● **TASK STATEMENT**
Search the records below for "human"; copy each line that has it.

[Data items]
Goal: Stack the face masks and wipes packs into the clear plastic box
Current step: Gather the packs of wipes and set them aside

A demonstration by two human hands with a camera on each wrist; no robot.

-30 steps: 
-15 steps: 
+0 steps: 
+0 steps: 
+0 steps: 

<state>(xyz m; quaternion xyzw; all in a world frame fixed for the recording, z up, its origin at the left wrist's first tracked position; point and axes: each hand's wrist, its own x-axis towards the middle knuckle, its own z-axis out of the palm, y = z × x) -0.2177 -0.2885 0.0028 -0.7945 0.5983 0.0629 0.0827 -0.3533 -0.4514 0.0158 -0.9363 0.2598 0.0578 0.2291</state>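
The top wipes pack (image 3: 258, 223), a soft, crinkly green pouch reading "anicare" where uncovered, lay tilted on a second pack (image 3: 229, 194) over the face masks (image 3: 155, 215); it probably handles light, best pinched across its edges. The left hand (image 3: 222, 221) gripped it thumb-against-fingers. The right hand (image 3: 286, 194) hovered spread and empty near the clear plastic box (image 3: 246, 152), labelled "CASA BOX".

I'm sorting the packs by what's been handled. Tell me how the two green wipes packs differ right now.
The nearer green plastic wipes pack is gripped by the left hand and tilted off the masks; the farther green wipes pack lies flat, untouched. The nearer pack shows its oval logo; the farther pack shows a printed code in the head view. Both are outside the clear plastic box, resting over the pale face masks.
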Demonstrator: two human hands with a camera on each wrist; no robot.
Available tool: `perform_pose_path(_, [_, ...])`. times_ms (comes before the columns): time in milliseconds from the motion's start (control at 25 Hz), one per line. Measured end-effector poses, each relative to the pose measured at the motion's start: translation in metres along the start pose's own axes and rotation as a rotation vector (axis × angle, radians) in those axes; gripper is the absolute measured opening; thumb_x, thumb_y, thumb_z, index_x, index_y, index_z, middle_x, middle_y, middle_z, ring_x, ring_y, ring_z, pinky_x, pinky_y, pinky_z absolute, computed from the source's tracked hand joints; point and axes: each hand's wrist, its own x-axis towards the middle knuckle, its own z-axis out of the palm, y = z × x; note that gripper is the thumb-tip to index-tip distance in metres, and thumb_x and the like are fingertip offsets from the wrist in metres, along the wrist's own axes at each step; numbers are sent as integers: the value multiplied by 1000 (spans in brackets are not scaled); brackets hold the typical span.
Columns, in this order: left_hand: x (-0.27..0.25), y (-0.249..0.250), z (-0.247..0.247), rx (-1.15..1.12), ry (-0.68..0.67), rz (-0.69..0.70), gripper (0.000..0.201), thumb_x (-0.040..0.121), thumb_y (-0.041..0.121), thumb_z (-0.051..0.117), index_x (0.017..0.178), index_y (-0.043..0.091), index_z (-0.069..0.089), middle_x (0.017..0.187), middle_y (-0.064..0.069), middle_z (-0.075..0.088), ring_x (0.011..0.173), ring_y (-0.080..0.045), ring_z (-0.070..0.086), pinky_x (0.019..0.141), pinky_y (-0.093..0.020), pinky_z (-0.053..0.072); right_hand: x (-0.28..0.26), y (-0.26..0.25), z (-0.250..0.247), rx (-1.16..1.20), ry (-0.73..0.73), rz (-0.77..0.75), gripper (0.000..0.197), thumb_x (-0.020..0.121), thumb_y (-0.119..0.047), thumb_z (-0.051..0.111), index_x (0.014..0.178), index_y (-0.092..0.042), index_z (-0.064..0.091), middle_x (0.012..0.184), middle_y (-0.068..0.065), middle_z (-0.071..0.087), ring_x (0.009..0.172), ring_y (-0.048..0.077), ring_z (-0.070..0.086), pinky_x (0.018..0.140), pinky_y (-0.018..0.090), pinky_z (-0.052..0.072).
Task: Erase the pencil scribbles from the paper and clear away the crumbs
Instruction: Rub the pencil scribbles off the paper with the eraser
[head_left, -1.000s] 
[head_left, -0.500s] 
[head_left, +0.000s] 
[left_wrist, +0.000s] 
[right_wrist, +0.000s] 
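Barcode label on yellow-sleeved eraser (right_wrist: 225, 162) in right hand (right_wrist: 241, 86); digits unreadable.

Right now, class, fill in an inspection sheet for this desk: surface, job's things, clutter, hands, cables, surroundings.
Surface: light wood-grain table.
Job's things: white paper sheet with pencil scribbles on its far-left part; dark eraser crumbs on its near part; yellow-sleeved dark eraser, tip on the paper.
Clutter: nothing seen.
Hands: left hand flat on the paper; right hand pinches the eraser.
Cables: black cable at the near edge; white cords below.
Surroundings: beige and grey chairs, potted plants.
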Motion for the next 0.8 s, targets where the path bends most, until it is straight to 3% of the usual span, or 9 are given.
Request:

● **OUTPUT BELOW**
A demonstration by two human hands with a camera on each wrist; no robot.
Demonstrator: two human hands with a camera on each wrist; no robot.

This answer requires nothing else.